Война началась в день, когда Володя с отцом собирался в зоопарк. В первую ночь война пришла на границу, а потом, когда Матвей Тимофеевич был уже далеко на фронте, когда которую неделю ждали от него письма, самолёты врага появились в небе над Москвой. Володя и не слышал воздушной тревоги — спал. Но мама разбудила и его, и сестрёнку Наташу. Сонный, спускался он в подвал, а Натка при этом хныкала: «Спать хочу!» И Володя тоже не мог понять — взаправду это или ещё снится? Бухало так, что стёкла в окнах дребезжали, мало что крест-накрест бумагой заклеены и чёрной бумагой зашторены. А когда Галина Фёдоровна, мать Володи, перебегала двор, держа за руки детей, ухнуло так, что на какое-то мгновение Володя оглох. В это же время всё небо прожектор, как саблей, перерезал. И потом через потемневшее небо красные точечки промчались, и вдруг светло стало — светлее, чем днём.
Это была первая бомбёжка, которую испытал в своей жизни Володя. До сих пор война была далеко, там, где был фронт, а теперь вот она, пришла к самому дому Ратиковых. Фашистские самолёты шли так высоко, что их не было видно, но шум моторов слышался даже в подвале. А как отчётливо и гулко, будто из бочки, стреляли наши зенитки! Наташка плакала, а Володя думал: «Вот так оно, должно быть, у папы на фронте».
Потом в бомбоубежище Володя успокаивал и укачивал маленькую Наташку. Подумать только: все люди в бомбоубежище были озабоченны, взволнованны, все спросонья, а поди ж ты — обращали внимание на Натку: «Какие глазищи!» — или что-нибудь в этом роде.
Была Наташка действительно круглолице-румяная, большеглазая, и вся голова в золотистых колечках, как завитая. А когда уснула, совсем красными стали тугие щёки и легли на них большие тёмные ресницы.
Наташа уснула под грохот пальбы. Она ведь и дома привыкла спать и в шуме и при свете…
В бомбоубежище голоса войны постепенно стали стихать: буханье зениток слышалось тихо, тише, ещё тише, и вскоре совсем всё утихло.
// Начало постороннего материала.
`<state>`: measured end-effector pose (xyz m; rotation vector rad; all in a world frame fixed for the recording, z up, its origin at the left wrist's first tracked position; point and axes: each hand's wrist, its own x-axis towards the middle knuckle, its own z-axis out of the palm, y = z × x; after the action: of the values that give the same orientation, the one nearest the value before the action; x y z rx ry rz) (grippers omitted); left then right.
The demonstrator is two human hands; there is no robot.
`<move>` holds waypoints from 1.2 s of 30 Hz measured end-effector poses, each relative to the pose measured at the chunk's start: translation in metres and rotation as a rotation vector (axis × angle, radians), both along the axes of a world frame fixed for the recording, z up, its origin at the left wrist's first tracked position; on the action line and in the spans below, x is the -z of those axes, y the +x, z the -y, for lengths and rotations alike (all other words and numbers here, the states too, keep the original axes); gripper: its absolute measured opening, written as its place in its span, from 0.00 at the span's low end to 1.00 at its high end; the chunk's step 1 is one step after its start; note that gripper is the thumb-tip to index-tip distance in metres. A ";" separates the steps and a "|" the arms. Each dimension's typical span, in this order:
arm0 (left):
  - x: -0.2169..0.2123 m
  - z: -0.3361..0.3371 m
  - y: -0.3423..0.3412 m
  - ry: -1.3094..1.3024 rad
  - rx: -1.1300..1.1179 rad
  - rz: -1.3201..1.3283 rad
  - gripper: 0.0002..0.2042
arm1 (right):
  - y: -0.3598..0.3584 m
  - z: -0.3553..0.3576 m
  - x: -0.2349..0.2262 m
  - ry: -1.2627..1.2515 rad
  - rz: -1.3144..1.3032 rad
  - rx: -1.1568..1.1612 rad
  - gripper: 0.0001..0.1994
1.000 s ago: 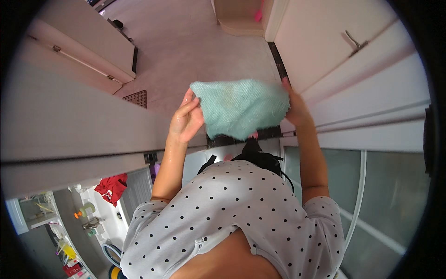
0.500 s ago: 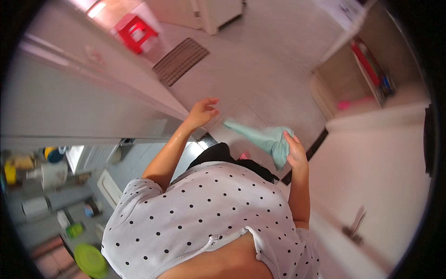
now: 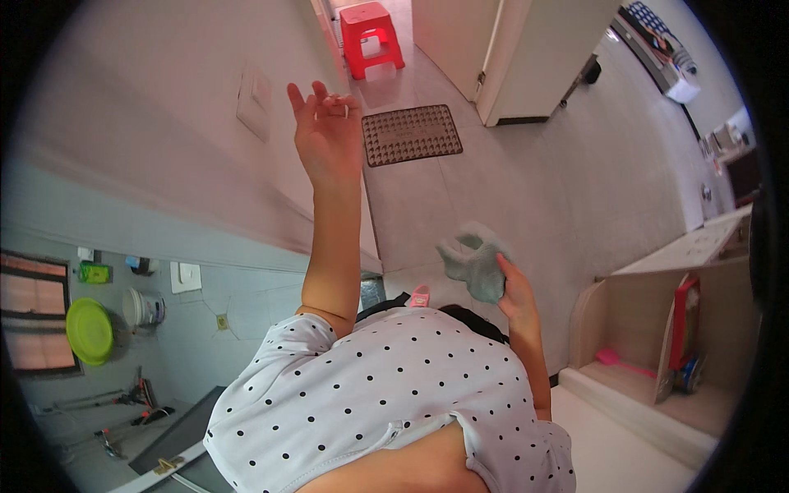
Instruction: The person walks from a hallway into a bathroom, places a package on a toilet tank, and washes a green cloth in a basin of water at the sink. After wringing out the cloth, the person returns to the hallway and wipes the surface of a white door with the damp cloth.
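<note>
My left hand (image 3: 327, 135) is raised in front of the wall on the left, its fingers partly spread and nothing in them. Just left of its fingertips is a white wall switch (image 3: 255, 97); a gap shows between the two. Lower and to the right, my right hand (image 3: 518, 292) grips a grey-green cloth (image 3: 481, 275) by one side. The cloth is bunched and hangs over the floor, its far edge blurred.
A brown patterned mat (image 3: 412, 135) lies ahead on the tiled floor, with a red plastic stool (image 3: 370, 39) beyond it. An open door (image 3: 457, 45) stands past the mat. Wooden shelving (image 3: 641, 320) is at the right. A green basin (image 3: 89, 331) hangs in the room at left.
My left hand has moved up and forward to beside the wall switch. The cloth has gone from stretched out to bunched in my right hand. The view has turned.
</note>
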<state>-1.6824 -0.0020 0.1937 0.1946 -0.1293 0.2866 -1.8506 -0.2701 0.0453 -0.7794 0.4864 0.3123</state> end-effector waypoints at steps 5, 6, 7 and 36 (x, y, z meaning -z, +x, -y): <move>-0.006 -0.014 0.026 -0.168 -0.093 0.035 0.18 | 0.071 0.030 0.002 0.011 -0.008 -0.167 0.17; -0.009 -0.017 0.028 -0.183 -0.125 0.064 0.17 | 0.087 0.034 0.002 0.031 0.002 -0.204 0.17; -0.010 -0.023 0.032 -0.170 -0.135 0.099 0.17 | 0.106 0.038 -0.001 0.028 -0.003 -0.240 0.17; 0.189 -0.018 0.474 0.394 0.608 -0.483 0.20 | 0.738 -0.014 -0.038 -0.347 0.094 -0.616 0.17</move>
<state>-1.2083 0.0156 0.0047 0.5929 0.2375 -0.3994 -1.1125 -0.2558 0.0829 -1.2737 0.2007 0.7713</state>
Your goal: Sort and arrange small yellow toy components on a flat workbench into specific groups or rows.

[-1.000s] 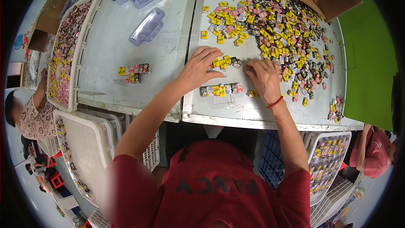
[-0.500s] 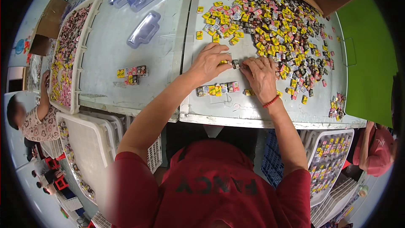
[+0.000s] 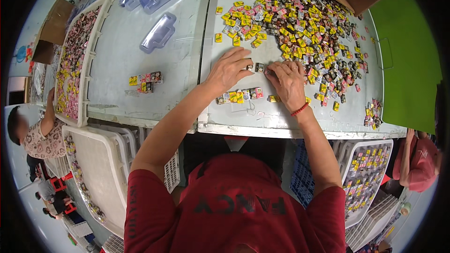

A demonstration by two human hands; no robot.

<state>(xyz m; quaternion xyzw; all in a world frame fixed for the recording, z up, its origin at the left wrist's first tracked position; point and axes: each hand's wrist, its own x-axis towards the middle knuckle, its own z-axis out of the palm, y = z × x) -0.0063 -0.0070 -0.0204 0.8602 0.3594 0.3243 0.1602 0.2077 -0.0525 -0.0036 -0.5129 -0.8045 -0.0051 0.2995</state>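
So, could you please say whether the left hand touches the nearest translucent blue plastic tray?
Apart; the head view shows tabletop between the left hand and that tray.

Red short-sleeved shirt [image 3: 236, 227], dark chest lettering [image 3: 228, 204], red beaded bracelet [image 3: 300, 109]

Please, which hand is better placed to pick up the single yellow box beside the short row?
Probably the right hand: the yellow box lies close beside it. The left hand is farther away, nearer the left part of the short row.
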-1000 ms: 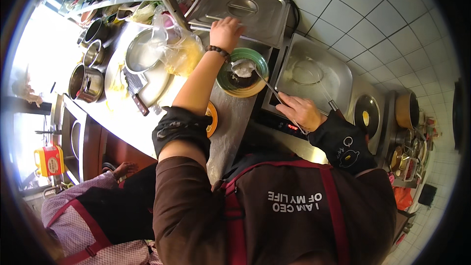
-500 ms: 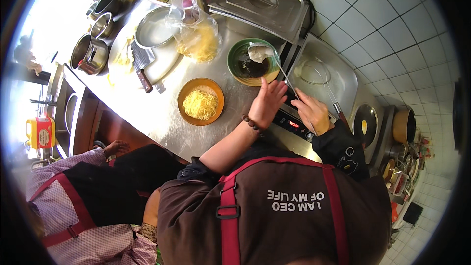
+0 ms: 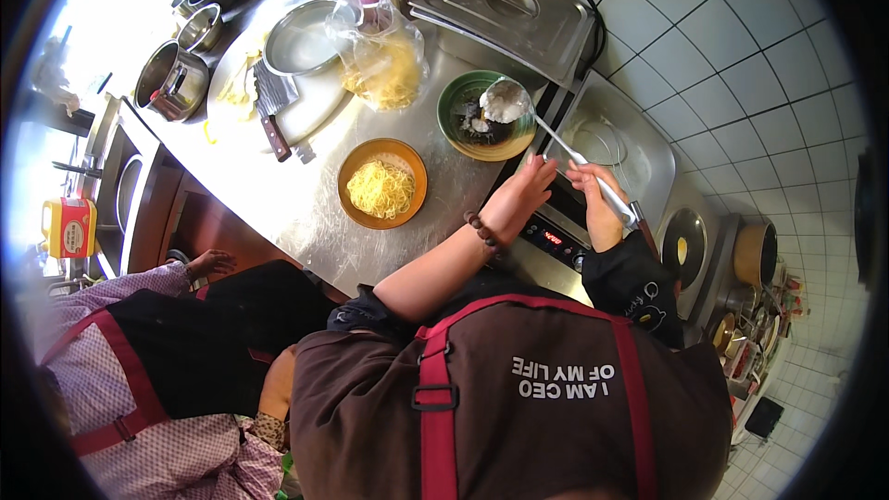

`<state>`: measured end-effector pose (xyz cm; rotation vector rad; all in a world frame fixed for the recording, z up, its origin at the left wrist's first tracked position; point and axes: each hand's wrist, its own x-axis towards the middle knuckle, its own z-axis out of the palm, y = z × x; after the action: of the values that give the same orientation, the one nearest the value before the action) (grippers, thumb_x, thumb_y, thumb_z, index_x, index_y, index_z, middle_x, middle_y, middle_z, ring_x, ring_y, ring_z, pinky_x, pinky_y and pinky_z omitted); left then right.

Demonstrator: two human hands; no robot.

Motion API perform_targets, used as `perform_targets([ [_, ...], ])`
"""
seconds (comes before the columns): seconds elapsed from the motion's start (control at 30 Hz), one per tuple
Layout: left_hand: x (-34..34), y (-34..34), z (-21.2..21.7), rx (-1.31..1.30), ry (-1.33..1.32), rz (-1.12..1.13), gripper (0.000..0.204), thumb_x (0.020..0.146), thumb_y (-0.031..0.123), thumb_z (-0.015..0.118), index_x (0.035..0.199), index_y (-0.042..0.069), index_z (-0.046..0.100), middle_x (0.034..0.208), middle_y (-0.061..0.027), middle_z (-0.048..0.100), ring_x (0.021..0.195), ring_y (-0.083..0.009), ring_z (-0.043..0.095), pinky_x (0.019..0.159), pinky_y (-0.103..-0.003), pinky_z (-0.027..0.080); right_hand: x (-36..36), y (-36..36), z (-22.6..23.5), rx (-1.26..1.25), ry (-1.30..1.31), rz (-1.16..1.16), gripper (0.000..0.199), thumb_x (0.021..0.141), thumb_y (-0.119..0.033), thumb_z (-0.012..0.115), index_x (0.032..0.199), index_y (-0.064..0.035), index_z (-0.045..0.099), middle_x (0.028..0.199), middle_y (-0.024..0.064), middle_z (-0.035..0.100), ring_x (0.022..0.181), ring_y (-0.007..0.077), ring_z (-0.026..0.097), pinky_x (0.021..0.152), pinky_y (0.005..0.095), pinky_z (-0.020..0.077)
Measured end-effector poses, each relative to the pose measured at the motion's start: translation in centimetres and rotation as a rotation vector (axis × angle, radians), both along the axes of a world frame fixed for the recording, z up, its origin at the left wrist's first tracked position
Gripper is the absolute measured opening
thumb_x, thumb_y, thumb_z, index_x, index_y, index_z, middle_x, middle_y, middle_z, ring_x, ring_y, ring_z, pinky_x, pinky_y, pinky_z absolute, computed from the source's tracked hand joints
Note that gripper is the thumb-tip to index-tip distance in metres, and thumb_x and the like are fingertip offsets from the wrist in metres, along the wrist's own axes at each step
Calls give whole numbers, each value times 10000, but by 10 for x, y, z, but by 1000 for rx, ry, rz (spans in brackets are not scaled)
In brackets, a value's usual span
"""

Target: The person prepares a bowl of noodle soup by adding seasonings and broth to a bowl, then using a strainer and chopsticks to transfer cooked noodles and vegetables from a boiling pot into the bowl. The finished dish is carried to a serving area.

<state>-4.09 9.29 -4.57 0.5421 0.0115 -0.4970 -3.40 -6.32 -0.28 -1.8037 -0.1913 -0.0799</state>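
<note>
My right hand (image 3: 602,208) is closed around the handle of a long metal ladle (image 3: 558,141). Its scoop carries a white, creamy substance (image 3: 506,101) over the right part of a green bowl (image 3: 448,95). Dark liquid lies in that bowl, with small white bits in it. My left hand (image 3: 520,198) is raised just below the bowl, fingers stretched out and holding nothing. Left of it, an orange-brown bowl (image 3: 346,210) holds a nest of yellow noodles (image 3: 381,189).
A cleaver (image 3: 272,114) lies on a round white board (image 3: 310,120), beside a metal bowl (image 3: 303,40) and a plastic bag of noodles (image 3: 384,69). A lidded steel pan (image 3: 509,5) and a basin with a strainer (image 3: 597,143) stand beyond. A co-worker's hand (image 3: 211,264) is at left.
The ladle has turned in my right hand and shifted slightly right over the green bowl. White bits now show in the dark liquid. My left hand has turned more edge-on.
</note>
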Motion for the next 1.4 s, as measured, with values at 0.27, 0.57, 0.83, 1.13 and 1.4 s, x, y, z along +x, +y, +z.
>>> perform_targets([
  [0.27,23,75,-19,366,132,307,295,881,201,502,1111,18,480,969,-99,609,836,-180,596,741,-287,458,5,-11,15,98,26,-51,168,912,-99,445,1008,10,529,1020,159,610,864,165,604,748,241,458],
  [0.57,189,113,7,1836,-971,595,246,740,171,620,978,112,600,901,-65,592,908,-258,535,796,-374,438,9,-23,20,357,239,-154,173,891,-120,436,1001,-2,499,958,174,618,830,193,610,697,262,462],
  [0.83,259,87,18,2265,-1574,78,125,756,265,581,835,181,630,851,34,595,968,-161,507,950,-383,321,11,-37,19,446,361,-179,189,874,-141,457,1012,-15,490,957,192,617,809,184,612,687,252,460],
  [1.13,268,91,20,2113,-2091,141,99,727,203,550,742,135,619,788,10,602,861,-187,547,1005,-401,283,20,-51,25,465,434,-216,205,865,-141,455,1010,-1,498,946,199,623,795,206,627,685,257,473],
  [1.4,277,86,97,1999,-2037,447,150,696,190,604,833,135,631,752,23,590,837,-164,543,1017,-424,281,52,-51,43,616,433,-153,220,857,-172,486,1026,-31,490,994,219,606,856,187,618,717,249,469],
])
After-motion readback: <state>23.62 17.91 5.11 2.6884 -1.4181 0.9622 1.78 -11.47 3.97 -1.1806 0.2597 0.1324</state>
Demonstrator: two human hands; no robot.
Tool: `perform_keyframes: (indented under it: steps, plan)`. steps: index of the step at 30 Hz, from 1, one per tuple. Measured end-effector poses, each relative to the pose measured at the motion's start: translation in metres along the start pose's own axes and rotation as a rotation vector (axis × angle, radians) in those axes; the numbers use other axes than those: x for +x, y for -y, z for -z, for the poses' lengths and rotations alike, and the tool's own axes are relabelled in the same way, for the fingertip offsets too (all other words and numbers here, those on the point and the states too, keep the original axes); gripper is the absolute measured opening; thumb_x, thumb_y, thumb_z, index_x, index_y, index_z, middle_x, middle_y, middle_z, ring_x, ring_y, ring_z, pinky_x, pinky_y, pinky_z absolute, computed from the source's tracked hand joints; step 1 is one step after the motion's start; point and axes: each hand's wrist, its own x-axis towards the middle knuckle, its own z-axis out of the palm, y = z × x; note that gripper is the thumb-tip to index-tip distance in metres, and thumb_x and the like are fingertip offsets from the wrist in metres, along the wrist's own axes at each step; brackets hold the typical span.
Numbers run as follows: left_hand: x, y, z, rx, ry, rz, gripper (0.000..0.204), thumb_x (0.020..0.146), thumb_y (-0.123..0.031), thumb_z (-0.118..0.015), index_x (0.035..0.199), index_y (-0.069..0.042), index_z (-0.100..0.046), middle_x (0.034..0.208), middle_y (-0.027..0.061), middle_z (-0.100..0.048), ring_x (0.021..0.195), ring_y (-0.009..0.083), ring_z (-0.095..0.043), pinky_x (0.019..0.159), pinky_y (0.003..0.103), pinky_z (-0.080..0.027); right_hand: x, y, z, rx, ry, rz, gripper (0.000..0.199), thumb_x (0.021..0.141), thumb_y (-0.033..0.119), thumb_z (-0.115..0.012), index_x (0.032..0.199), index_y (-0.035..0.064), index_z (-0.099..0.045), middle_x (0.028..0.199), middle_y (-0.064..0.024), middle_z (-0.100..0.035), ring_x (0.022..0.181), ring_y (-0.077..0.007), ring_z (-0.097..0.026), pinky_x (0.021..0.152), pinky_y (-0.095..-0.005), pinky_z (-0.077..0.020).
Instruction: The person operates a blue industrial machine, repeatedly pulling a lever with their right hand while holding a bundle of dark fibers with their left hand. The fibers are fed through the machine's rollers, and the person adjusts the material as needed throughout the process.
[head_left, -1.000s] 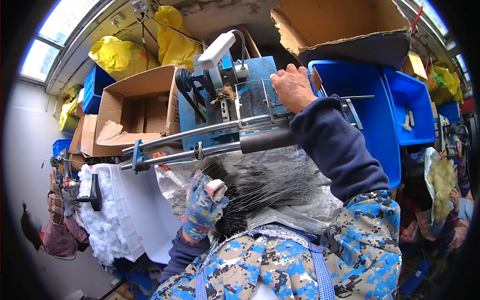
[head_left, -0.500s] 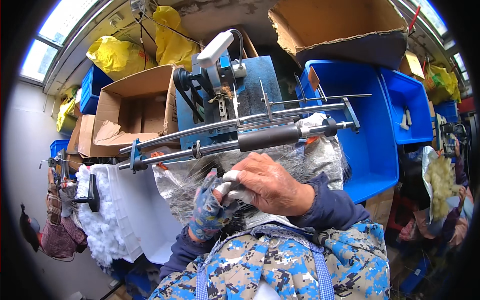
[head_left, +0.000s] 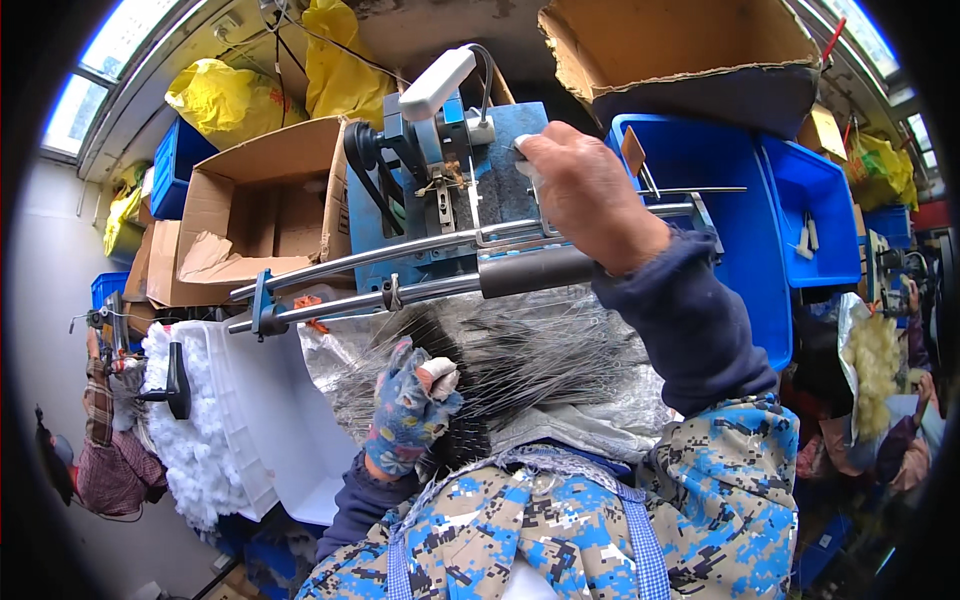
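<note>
My left hand (head_left: 412, 405), in a worn floral fingerless glove with tape on a fingertip, is over my lap with its fingers curled; what they hold, if anything, is hidden. Beside it is dark, bristly material (head_left: 432, 335). To its right, a heap of thin metal wires (head_left: 545, 350) lies on a silvery sheet (head_left: 640, 385). My right hand (head_left: 590, 195), a fingertip taped white, reaches over the blue bench machine (head_left: 505, 165). Its fingers are bent together above the metal rails, and I cannot make out what is in them. Below that wrist runs a dark padded roller (head_left: 535, 272).
An open cardboard box (head_left: 260, 215) stands left of the machine, and blue tubs (head_left: 745, 290) to its right. A white bin (head_left: 290, 420) and white fluffy fibre (head_left: 195, 440) with a black hair dryer (head_left: 177, 385) are at left. Other people sit at both sides.
My right hand has left my left hand and moved up and right, over the machine. My left hand stays above the lap, and more of the wire heap now shows.
</note>
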Motion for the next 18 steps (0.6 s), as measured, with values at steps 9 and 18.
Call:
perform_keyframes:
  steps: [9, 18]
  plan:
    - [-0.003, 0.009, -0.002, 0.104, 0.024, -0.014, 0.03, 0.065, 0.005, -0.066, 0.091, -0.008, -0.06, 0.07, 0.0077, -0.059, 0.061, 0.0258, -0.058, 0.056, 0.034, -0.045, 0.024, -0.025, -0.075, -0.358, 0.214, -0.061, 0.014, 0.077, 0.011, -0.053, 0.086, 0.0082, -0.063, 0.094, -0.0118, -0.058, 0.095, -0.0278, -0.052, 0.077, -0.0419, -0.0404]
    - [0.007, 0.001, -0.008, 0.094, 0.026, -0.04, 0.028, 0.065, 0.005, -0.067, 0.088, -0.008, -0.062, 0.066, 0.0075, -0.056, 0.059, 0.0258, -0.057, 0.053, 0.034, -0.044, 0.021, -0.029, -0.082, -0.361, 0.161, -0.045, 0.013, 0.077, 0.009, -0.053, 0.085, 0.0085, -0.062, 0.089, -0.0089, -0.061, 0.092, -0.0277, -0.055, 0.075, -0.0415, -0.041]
Чёрная тарелка радиорупора трижды оповестила:
«От-бой! Внимание: от-бой! От-бой!»
ЧТО ЖЕ БУДЕТ?.
Мама взяла Наташку на руки, и они пошли домой. Светало. Володя ёжился. Холод проползал за ворот, а может быть, это казалось Володе оттого, что он не выспался. Кто знает… Теперь, когда ничто не вспыхивало, не взрывалось, не стреляло вокруг, а только розовые облака плыли по белёсому небу, стало как-то спокойно. Мама отперла дверь, уложила сонную Наташку, и Володя лёг в свою разобранную постель. А как только лёг, сразу же уснул.
Проснулся: солнце шпарит вовсю, и мама сидит за столом — кормит Наташку.
— Проснулся, сынок?
— Ага.
— Помнишь, какой сегодня день?
— А как же! Мы не опоздаем?
— Что ты, Вова! Нам в училище к часу. Время есть. Сейчас и Десяти нет. Вот накормлю Наташку, а ты пока сбегай купи чего есть. Мы с тобой потом поедем в училище. А на работу я в ночь пойду…
Позже, во время войны, вместо «куплю продукты» часто говорили «отоварю карточки». Хлеб и все продукты продавали только по карточкам: отрезал от карточки маленький талон, отдал его вместе с деньгами или чеком из кассы и получай сколько положено. А положено было по-разному: детям — что получше, попитательнее, тем, кто легко работает, — поменьше, кто на тяжёлой работе — побольше. Рабочую карточку получила и Галина Фёдоровна. Она работала на ткацкой фабрике. Иногда днём, а иногда и в ночную смену. После первой бомбёжки Галине Фёдоровне страшновато было оставлять детей одних на ночь. Но что поделать — выхода не было.
Об этой ночной бомбёжке ни Володя, ни мама не говорили. Что панику разводить? Мама только сказала:
— По радио передавали: ночью наши зенитчики отбили налёт фашистских самолётов.